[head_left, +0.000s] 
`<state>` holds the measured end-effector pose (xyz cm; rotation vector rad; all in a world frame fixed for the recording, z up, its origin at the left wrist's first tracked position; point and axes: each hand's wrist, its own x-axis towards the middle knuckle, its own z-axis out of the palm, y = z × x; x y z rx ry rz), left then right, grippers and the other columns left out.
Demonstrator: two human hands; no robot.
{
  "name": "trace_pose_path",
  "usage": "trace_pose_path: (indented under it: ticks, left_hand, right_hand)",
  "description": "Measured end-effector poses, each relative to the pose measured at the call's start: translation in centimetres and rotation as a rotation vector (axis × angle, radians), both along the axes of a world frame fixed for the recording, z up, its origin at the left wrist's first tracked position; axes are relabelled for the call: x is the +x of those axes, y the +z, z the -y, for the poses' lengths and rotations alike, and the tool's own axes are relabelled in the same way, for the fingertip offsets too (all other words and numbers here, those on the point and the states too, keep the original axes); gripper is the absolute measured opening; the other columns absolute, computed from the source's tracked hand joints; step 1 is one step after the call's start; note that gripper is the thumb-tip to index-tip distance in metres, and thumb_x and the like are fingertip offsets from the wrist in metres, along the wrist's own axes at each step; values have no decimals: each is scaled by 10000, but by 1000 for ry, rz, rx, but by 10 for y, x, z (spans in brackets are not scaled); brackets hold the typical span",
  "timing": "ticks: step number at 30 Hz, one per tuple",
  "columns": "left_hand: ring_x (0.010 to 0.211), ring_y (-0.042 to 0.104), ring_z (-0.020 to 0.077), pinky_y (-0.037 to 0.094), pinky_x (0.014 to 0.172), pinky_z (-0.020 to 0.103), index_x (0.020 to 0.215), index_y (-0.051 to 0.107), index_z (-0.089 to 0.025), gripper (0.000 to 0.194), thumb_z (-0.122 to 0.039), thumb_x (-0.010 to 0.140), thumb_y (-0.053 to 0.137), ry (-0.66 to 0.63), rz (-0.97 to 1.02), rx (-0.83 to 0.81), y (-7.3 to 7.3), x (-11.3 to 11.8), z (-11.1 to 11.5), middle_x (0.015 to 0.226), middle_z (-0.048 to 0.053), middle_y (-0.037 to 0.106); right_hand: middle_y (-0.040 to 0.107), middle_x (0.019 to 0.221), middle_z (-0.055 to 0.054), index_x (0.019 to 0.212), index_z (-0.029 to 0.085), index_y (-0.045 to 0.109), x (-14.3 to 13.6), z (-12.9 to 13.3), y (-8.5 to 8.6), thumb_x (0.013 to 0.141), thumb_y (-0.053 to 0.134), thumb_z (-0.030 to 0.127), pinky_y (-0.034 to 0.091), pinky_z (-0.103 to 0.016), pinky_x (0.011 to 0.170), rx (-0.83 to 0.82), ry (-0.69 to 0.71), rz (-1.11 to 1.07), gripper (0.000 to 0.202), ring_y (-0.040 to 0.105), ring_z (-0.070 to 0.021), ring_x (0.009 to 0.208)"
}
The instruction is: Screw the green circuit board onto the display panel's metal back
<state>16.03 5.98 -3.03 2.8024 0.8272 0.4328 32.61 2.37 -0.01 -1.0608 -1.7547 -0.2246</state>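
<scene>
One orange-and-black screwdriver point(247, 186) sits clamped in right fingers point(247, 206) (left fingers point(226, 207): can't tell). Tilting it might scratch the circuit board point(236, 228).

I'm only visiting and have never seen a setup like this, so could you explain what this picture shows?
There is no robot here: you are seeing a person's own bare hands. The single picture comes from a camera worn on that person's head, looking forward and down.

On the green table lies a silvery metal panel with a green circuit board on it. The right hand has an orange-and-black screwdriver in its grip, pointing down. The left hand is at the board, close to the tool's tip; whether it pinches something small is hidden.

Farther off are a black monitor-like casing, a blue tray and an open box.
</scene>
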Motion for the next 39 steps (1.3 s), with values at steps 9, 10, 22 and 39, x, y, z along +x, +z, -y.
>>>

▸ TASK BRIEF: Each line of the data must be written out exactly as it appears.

▸ RESULT FOR THIS TASK:
[head_left, +0.000s] 
`<state>` holds the measured end-effector pose (xyz cm; rotation vector rad; all in a world frame fixed for the recording, z up, its origin at the left wrist's first tracked position; point and axes: each hand's wrist, its own x-axis towards the middle knuckle, its own z-axis out of the palm, y = z × x; x y z rx ry rz), left then right, grippers and the other columns left out.
Demonstrator: two human hands; no robot.
{
  "name": "trace_pose_path",
  "usage": "trace_pose_path: (indented under it: ticks, left_hand, right_hand)",
  "description": "Measured end-effector poses, each relative to the pose measured at the call's start: translation in centimetres and rotation as a rotation vector (axis × angle, radians), both along the axes of a world frame fixed for the recording, z up, its origin at the left wrist's first tracked position; axes are relabelled for the call: x is the +x of those axes, y the +z, z the -y, for the poses' lengths and rotations alike, and the tool's own axes are relabelled in the same way, for the fingertip offsets too (all other words and numbers here, those on the point and the states too, keep the original axes); gripper is the absolute measured opening; the other columns absolute, computed from the source's tracked hand joints; step 1 is one step after the call's start; note that gripper is the thumb-tip to index-tip distance in metres, and thumb_x and the like are fingertip offsets from the wrist in metres, along the wrist's own axes at each step; values have no decimals: each is scaled by 10000, but by 1000 for ry, rz, rx, but by 10 for y, x, z (spans in brackets are not scaled); brackets hold the typical span",
  "timing": "ticks: step number at 30 Hz, one per tuple",
  "columns": "left_hand: ring_x (0.010 to 0.211), ring_y (-0.042 to 0.104), ring_z (-0.020 to 0.077), pinky_y (-0.037 to 0.094), pinky_x (0.014 to 0.172), pinky_z (-0.020 to 0.103), index_x (0.020 to 0.215), index_y (-0.051 to 0.107), index_z (-0.089 to 0.025), gripper (0.000 to 0.194), thumb_z (-0.122 to 0.039), thumb_x (-0.010 to 0.140), thumb_y (-0.053 to 0.137), ry (-0.66 to 0.63), rz (-0.97 to 1.02), rx (-0.83 to 0.81), y (-7.3 to 7.3), x (-11.3 to 11.8), z (-11.1 to 11.5), middle_x (0.015 to 0.226), middle_z (-0.048 to 0.053), middle_y (-0.037 to 0.106); right_hand: middle_y (-0.040 to 0.107), middle_x (0.019 to 0.221), middle_z (-0.055 to 0.054), index_x (0.019 to 0.212), index_z (-0.029 to 0.085), index_y (-0.045 to 0.109), x (-14.3 to 13.6), z (-12.9 to 13.3), y (-8.5 to 8.6), thumb_x (0.013 to 0.141), thumb_y (-0.053 to 0.134), thumb_z (-0.030 to 0.127), pinky_y (-0.034 to 0.091), pinky_z (-0.103 to 0.016), pinky_x (0.011 to 0.170), rx (-0.83 to 0.82), ry (-0.69 to 0.71), rz (-1.11 to 1.07), gripper (0.000 to 0.202), ring_y (-0.040 to 0.105), ring_z (-0.070 to 0.021), ring_x (0.009 to 0.208)"
}
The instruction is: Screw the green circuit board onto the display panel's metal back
<state>16.03 5.98 -3.03 2.8024 0.8272 0.4328 32.61 2.37 -0.01 -1.0608 -1.7547 -0.2246</state>
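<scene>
One orange-and-black screwdriver point(247, 186) sits clamped in right fingers point(247, 206) (left fingers point(226, 207): can't tell). Tilting it might scratch the circuit board point(236, 228).

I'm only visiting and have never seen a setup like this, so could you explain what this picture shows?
There is no robot here: you are seeing a person's own bare hands. The single picture comes from a camera worn on that person's head, looking forward and down.

On the green table lies a silvery metal panel with a green circuit board on it. The right hand has an orange-and-black screwdriver in its grip, pointing down. The left hand is at the board, close to the tool's tip; whether it pinches something small is hidden.

Farther off are a black monitor-like casing, a blue tray and an open box.
</scene>
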Motion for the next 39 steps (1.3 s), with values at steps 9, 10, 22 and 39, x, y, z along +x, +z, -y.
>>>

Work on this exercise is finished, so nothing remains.